▶ _TASK ITEM_: Please retype the data below in full.

▶ _THE DATA_:
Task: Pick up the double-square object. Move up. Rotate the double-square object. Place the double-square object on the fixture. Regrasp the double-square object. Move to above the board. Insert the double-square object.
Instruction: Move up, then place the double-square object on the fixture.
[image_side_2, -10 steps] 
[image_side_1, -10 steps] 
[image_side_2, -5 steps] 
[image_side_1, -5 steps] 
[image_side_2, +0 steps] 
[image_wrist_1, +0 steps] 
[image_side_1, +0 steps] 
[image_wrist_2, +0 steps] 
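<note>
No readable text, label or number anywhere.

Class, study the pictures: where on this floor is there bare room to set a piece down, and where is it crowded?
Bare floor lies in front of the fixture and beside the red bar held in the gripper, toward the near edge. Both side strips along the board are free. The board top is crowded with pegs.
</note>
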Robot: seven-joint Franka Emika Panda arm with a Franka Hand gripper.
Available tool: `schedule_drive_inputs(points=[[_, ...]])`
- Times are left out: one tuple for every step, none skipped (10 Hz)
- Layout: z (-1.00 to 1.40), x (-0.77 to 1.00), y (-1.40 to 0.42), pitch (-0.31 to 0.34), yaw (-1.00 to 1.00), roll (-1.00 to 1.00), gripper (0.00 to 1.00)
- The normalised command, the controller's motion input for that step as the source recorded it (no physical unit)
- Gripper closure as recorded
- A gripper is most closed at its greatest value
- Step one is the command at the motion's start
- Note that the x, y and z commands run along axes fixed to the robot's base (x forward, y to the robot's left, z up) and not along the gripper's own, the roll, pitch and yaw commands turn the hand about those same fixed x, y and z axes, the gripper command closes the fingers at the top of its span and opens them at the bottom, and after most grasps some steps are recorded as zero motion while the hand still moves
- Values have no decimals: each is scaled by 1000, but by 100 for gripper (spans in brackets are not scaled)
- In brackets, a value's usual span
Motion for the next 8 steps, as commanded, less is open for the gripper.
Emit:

▶ _RESULT FOR THIS TASK_:
Task: Pick up the double-square object. Move up. Rotate the double-square object. Place the double-square object on the fixture. Regrasp the double-square object. Move to above the board. Insert the double-square object.
Instruction: Move up, then place the double-square object on the fixture.
[image_side_2, -10 steps] 
[image_side_1, -10 steps] 
[image_side_2, -5 steps] 
[image_side_1, -5 steps] 
[image_side_2, +0 steps] 
[image_wrist_1, +0 steps] 
[image_side_1, +0 steps] 
[image_wrist_2, +0 steps] 
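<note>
No readable text, label or number anywhere.

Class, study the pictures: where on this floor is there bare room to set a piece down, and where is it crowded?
Bare floor lies in front of the fixture and beside the red bar held in the gripper, toward the near edge. Both side strips along the board are free. The board top is crowded with pegs.
</note>
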Robot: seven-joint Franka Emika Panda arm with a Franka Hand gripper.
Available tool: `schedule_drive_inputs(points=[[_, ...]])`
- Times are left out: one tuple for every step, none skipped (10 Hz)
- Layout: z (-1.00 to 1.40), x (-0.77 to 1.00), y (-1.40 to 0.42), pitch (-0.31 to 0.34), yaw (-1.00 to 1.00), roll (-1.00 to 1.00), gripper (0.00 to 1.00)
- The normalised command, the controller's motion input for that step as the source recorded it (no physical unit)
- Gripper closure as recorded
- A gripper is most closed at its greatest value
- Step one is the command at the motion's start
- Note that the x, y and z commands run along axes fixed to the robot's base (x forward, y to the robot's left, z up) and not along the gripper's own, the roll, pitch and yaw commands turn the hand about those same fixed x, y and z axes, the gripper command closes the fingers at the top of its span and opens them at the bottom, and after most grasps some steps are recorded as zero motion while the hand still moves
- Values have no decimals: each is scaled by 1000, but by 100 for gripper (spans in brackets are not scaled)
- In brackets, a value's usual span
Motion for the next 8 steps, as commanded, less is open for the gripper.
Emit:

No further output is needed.